Tuesday, June 17, 2014

My Get Up And Go Left Without Me!

Ever have one of those days when you just want to spend the day in your pajamas?

Ever have a week like that?  A month?  More?

The chores may scream out for attention like a bad trip through a haunted house but you are frozen in your ability to deal with that.  You are stuck in inaction and incapable of moving forward.  You hate this about yourself- but are incapable of doing anything about it.

Welcome to my world.  If you have ADHD, this is a familiar world.

Today I wanted to get up and run errands.  My brain made all these great plans.  My brain wanted to get up and go but- SQUIRREL!!!  I got distracted by something that made little sense but seemed imperative at the time.

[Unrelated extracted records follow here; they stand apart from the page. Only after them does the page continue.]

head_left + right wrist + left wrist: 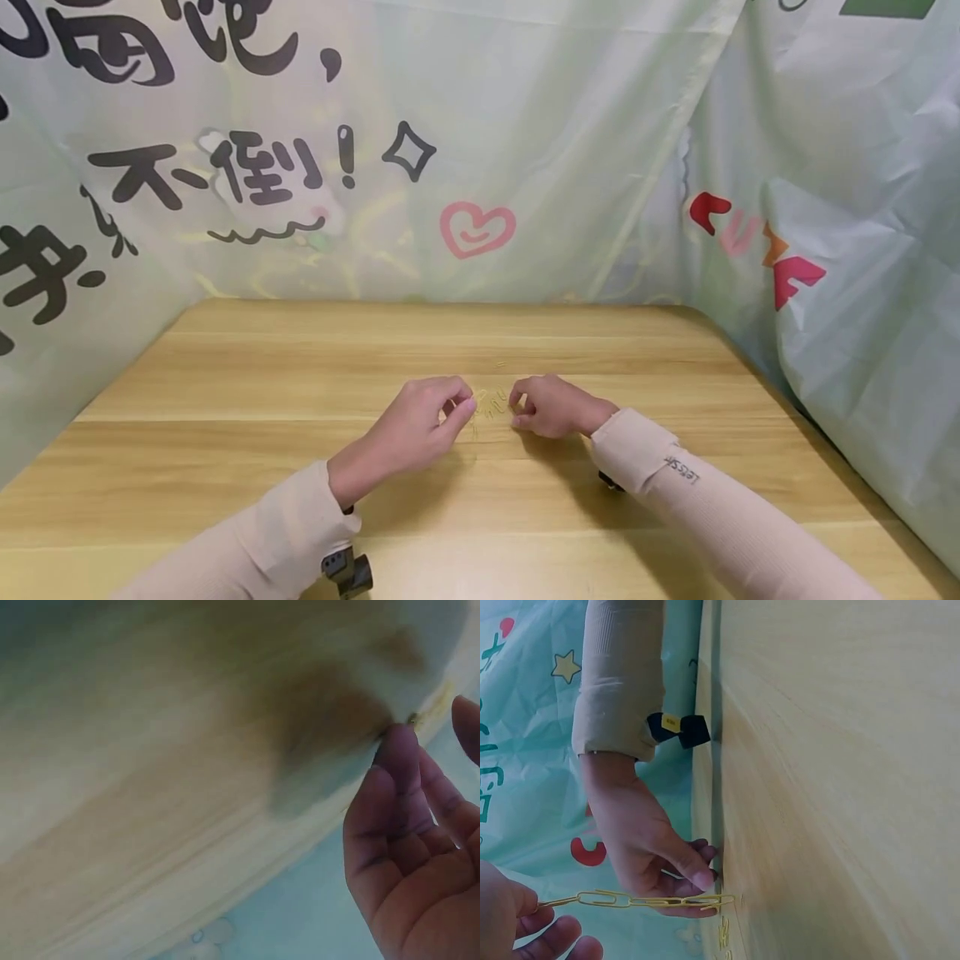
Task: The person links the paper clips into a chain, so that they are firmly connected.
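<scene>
Screened-off workspace, printed hangings (pixel 562 167) around, wood-grain table (pixel 300 358)

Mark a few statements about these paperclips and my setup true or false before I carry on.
1. The left hand pinches a chain of linked paperclips. True.
2. The right hand grips that chain too. False: only the left hand holds it.
3. Loose paperclips lie on the table between the hands. True.
4. The heart on the backdrop is blue. False: it is pink.
</scene>
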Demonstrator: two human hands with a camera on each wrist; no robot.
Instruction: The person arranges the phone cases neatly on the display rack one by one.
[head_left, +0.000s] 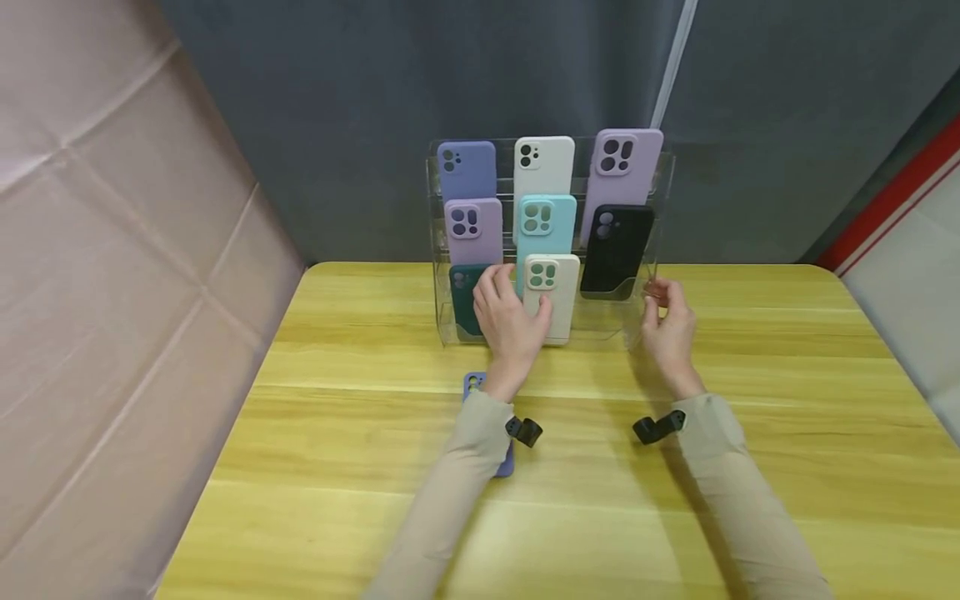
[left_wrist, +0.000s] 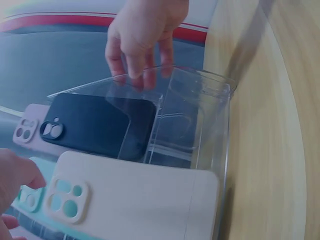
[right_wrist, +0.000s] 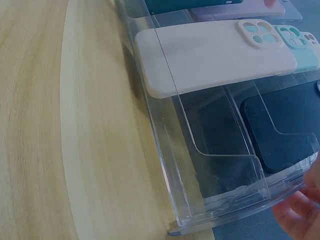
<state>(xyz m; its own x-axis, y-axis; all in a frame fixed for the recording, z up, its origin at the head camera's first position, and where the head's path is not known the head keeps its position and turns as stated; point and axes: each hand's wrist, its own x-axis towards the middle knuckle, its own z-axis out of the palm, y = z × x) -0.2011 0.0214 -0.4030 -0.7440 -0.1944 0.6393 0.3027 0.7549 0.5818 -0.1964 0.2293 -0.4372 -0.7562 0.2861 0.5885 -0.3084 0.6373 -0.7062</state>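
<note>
A clear stepped display rack (head_left: 600,321) holds phone cases in three rows. My left hand (head_left: 510,321) is at its front, fingers spread before the dark green phone case (head_left: 465,300) and thumb over the cream phone case (head_left: 562,308). In the left wrist view, those fingers (left_wrist: 15,175) show beside the turquoise phone case (left_wrist: 33,197). With my right hand (head_left: 670,329) I grip the rack's right side panel; its fingers (right_wrist: 292,215) lie along the clear edge, close to the black phone case (right_wrist: 280,130). The front right slot has no case in it.
Flat on the wooden table (head_left: 360,417), a blue-violet phone case (head_left: 504,465) lies partly under my left forearm. Higher in the rack stand blue, white (head_left: 543,171) and lilac cases. A grey curtain (head_left: 360,125) hangs behind the table.
</note>
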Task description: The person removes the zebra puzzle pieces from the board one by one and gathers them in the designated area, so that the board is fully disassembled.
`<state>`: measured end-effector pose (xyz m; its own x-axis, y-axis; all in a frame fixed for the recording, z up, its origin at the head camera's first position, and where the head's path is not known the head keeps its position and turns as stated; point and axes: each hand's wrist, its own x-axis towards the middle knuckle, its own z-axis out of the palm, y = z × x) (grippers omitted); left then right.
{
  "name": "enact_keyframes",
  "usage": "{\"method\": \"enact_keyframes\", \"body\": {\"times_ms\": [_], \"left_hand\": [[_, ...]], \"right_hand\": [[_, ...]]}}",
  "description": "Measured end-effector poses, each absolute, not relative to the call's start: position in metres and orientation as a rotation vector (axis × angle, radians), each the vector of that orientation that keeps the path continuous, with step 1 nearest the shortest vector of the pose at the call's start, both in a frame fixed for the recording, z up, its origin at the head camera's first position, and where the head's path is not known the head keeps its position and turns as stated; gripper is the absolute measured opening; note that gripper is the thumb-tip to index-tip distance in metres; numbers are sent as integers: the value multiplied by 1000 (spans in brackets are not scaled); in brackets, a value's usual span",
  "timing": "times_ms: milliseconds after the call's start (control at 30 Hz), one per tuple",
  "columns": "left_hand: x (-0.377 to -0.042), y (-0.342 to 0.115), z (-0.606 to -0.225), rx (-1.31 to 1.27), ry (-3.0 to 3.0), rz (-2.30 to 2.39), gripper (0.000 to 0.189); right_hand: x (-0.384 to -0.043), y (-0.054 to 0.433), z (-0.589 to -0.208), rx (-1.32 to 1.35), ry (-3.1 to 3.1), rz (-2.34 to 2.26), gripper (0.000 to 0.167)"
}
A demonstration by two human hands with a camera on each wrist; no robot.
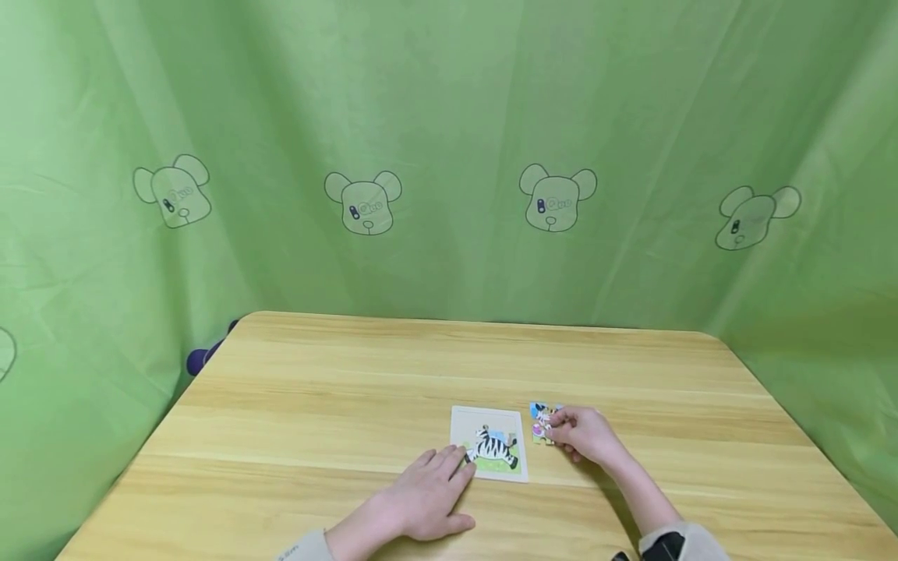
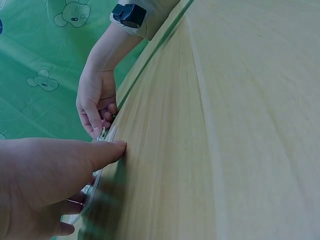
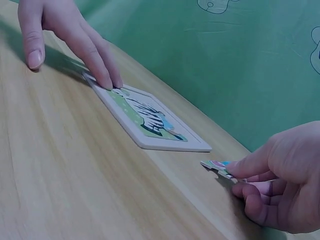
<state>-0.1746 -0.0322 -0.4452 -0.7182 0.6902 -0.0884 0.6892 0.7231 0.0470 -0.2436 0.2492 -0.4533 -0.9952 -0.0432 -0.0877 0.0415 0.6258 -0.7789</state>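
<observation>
A white puzzle tray [image 1: 464, 417] lies flat on the table, with zebra body and green grass pictured in its lower part. My left hand [image 1: 433, 495] rests its extended fingertips on the tray's lower left corner, thumb spread out on the wood. Just right of the tray, my right hand [image 1: 585, 436] pinches a colourful jigsaw puzzle piece [image 1: 539, 428] with a zebra head and a pink patch. In the right wrist view that puzzle piece [image 3: 215, 165] is slightly lifted off the wood at one edge. Fingers hide part of it, so I cannot tell whether it is several joined pieces.
The light wooden table [image 1: 316, 389] reaches back to a green curtain [image 1: 449, 265] printed with bear heads, which also hangs at both sides. A purple object [image 1: 199, 360] shows beyond the table's left edge. A black device [image 1: 662, 545] sits on the right wrist.
</observation>
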Motion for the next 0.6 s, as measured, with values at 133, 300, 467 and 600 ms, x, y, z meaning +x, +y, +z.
{"method": "enact_keyframes", "body": {"times_ms": [133,300,467,600], "left_hand": [[-175,-33,-445,1138,2826,8,73],[-175,-32,-445,1142,2829,-7,74],[-174,-32,-443,1142,2827,-12,74],[-175,-32,-444,1144,2825,-13,74]], "right_hand": [[-244,249,-452,15,2761,-1297,19],[-243,250,-451,17,2778,-1276,18],[-241,246,-449,8,2793,-1277,17],[-240,236,-445,-15,2833,-1275,18]]}}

Usually I have external requirements on Tuesdays.  This week I had no such luck- but I had a belief that I could discipline myself to take forward action, regardless.

*sigh*

Motivation is a difficult thing for ADHDers.  As in, we have little and what we have is easily overwhelmed by distraction.  Without strong coping mechanisms, our ability to de-motivate is epic.  Worse is that we can validate what we consider a "decision" to not do things as something other than what it is- an incapability to move forward independently.

So what do you do?

I think the key is figuring out what MOVES you.  What can get you out of the jammies, away from the computer, shoved into the shower?  Whatever that is, you have to USE it.

Am I great at this?  Not hardly.  What I am proposing is that I can become good at it if I set the right things in my path.

I don't know what that looks like just yet, but at least I know what I need to do and I am open to doing it.  Even if it is merely taking my computer to the coffee shop (Yay Dunn Bros!) every morning.  Finding ways to make myself accountable to doing something.

One way I can be accountable is to be accountable to the people who read here.  I don't know if it will work, I just think it might be worth a try.

Wish me luck.  I'll let you know how it works out.